_Your assignment_: Return only the stretch of the material below that begins with the line containing "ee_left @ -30" and ends with the line containing "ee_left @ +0", exactly; both of those lines belong to it.

BEGIN Data

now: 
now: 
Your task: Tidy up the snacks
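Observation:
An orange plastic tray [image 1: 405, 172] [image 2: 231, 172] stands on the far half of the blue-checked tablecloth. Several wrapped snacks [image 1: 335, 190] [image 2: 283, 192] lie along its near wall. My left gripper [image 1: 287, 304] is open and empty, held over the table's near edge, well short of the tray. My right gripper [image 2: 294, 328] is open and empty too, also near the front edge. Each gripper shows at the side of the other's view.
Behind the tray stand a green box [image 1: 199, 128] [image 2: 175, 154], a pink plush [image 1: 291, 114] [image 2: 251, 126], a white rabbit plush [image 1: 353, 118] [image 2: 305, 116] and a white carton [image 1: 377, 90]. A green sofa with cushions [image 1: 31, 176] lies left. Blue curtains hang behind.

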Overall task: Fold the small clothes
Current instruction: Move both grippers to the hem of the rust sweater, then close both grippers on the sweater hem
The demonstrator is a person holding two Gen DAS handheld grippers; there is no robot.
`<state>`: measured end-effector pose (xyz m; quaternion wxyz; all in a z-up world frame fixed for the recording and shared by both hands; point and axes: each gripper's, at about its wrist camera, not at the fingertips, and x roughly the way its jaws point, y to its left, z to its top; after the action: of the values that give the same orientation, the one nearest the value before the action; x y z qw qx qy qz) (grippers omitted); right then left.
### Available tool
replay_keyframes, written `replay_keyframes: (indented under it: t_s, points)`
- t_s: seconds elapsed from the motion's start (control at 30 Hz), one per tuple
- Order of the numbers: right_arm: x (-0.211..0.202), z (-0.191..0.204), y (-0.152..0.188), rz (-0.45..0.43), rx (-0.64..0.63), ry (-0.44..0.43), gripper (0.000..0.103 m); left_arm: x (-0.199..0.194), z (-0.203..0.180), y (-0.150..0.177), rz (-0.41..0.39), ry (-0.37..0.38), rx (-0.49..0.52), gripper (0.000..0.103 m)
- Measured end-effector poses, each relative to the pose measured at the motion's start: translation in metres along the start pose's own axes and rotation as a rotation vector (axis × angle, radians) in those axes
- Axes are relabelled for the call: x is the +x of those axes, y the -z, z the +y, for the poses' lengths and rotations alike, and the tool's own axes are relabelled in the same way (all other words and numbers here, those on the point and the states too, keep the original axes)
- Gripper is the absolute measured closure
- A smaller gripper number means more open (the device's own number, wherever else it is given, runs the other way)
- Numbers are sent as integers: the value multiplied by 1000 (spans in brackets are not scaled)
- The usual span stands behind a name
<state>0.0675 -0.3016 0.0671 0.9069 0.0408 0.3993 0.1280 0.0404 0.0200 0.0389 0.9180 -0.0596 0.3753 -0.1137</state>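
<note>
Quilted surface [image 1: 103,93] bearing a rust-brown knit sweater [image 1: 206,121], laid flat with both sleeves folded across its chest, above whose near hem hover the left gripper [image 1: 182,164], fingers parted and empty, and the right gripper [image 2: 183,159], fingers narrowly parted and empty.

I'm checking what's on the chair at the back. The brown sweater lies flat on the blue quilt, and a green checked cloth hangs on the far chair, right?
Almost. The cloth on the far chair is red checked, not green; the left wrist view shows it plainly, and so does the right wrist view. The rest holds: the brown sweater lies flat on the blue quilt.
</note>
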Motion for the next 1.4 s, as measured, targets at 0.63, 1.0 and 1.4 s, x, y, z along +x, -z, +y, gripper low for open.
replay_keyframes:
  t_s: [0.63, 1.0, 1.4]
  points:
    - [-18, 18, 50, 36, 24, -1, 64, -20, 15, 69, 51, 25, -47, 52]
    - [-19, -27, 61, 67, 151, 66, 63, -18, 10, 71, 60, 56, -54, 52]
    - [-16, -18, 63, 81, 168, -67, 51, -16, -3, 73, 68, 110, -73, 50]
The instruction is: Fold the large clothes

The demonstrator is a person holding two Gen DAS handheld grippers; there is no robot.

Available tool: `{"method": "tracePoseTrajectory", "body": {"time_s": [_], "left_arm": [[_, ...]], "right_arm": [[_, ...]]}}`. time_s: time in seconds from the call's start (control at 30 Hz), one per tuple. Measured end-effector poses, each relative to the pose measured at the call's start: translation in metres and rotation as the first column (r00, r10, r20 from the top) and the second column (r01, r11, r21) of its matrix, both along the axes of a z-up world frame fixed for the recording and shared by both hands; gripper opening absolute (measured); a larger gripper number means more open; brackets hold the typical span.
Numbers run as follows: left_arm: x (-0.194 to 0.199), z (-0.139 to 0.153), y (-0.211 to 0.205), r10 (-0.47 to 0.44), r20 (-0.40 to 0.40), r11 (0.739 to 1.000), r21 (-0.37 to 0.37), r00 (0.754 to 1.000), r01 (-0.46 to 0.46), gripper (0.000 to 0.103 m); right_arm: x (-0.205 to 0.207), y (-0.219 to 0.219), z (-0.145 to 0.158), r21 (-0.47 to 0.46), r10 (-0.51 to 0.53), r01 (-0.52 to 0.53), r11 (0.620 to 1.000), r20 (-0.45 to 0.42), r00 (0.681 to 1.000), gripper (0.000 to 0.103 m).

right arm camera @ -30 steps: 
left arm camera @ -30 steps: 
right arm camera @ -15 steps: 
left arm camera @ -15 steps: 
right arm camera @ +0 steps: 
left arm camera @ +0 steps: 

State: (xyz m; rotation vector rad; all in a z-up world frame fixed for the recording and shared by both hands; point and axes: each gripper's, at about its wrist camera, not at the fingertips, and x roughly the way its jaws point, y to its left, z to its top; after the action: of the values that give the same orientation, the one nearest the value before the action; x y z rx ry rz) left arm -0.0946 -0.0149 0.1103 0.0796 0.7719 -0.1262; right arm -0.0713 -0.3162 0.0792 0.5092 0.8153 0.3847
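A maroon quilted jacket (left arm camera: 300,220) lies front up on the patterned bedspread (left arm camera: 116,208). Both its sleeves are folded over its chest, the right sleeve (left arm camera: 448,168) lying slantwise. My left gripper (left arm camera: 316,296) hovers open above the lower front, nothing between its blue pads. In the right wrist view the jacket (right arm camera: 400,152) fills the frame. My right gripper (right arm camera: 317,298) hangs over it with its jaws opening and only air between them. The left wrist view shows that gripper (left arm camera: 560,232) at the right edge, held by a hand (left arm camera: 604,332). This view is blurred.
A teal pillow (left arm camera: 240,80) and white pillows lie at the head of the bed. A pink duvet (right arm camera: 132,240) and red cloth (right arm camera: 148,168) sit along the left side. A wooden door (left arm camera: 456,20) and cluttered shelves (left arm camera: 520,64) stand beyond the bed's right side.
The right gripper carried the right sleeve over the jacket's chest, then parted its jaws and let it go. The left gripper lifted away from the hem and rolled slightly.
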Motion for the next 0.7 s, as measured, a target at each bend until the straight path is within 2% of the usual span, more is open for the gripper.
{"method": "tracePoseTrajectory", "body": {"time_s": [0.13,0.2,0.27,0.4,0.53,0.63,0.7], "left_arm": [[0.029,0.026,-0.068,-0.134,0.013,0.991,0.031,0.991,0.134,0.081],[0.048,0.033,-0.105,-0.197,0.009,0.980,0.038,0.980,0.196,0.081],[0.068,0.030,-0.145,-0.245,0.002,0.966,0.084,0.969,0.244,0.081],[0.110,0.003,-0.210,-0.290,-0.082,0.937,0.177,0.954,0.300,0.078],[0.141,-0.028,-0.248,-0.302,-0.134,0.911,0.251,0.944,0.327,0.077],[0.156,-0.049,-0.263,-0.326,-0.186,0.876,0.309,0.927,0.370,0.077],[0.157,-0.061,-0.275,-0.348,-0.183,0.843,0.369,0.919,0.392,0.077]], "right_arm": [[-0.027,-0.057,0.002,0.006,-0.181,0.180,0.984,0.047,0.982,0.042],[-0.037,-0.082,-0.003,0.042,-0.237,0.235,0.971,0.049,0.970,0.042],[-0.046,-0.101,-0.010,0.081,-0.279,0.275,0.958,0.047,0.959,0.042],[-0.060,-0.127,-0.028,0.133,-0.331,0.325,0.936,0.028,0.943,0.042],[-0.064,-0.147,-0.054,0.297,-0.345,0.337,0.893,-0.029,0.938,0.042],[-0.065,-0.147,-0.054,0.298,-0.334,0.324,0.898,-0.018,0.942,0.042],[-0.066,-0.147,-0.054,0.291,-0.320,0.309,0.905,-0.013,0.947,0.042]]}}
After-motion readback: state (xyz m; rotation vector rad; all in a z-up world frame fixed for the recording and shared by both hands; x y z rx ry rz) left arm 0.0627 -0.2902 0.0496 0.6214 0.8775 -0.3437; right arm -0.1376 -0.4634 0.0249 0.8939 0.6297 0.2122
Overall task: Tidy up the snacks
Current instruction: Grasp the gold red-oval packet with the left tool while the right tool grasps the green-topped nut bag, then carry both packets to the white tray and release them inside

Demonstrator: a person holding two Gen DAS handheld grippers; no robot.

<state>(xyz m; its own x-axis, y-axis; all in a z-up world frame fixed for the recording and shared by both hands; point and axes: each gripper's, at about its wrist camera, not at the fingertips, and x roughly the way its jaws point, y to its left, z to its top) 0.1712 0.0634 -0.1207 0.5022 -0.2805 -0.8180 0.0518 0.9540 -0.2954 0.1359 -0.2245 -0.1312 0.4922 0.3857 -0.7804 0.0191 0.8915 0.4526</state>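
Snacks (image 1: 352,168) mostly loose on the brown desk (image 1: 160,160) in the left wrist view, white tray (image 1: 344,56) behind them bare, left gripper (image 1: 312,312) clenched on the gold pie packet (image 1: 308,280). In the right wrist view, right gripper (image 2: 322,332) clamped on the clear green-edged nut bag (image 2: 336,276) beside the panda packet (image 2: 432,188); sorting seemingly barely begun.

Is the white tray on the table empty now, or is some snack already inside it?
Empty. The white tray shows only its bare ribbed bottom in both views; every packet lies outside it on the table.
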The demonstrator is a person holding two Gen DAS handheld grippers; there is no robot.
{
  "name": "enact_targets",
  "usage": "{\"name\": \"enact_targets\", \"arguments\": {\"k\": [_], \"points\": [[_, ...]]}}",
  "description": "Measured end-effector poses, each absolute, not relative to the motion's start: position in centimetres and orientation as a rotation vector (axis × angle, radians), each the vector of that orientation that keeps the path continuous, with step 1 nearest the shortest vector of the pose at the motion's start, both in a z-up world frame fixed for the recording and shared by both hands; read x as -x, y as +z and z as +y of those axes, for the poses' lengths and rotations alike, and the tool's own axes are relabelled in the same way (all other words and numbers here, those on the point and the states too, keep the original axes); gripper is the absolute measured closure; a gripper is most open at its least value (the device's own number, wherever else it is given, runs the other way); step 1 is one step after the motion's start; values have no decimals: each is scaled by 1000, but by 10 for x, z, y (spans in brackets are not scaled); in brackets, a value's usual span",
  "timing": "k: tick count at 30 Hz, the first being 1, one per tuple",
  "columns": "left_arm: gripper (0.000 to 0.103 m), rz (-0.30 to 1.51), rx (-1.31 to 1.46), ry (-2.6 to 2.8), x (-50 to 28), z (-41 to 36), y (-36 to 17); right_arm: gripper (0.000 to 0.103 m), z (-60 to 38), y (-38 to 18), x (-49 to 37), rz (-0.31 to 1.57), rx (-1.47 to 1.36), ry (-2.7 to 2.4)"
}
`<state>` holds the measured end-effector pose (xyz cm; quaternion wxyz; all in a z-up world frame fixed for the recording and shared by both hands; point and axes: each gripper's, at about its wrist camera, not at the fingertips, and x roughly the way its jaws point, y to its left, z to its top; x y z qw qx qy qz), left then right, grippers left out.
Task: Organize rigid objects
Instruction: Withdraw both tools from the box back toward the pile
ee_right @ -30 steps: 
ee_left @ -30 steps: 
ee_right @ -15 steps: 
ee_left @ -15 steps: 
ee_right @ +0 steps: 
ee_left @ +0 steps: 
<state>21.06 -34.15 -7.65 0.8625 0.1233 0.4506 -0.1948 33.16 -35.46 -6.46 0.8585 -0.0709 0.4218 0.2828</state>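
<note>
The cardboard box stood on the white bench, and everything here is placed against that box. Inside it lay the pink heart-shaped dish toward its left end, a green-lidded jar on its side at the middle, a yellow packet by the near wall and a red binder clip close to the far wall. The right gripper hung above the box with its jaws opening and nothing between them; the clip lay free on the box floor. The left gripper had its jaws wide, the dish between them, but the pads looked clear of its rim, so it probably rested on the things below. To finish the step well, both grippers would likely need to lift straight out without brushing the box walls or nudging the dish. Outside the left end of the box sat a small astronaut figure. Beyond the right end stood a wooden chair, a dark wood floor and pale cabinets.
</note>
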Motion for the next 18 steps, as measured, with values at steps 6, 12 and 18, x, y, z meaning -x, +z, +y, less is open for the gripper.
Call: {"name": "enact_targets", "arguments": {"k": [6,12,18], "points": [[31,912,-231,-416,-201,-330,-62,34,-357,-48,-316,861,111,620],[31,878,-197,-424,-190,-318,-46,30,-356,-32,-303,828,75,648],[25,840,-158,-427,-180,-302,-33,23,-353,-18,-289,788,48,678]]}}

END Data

_Answer to this exercise_:
ee_left @ -30 steps: 
ee_right @ -15 steps: 
ee_left @ -15 steps: 
ee_right @ +0 steps: 
ee_left @ +0 steps: 

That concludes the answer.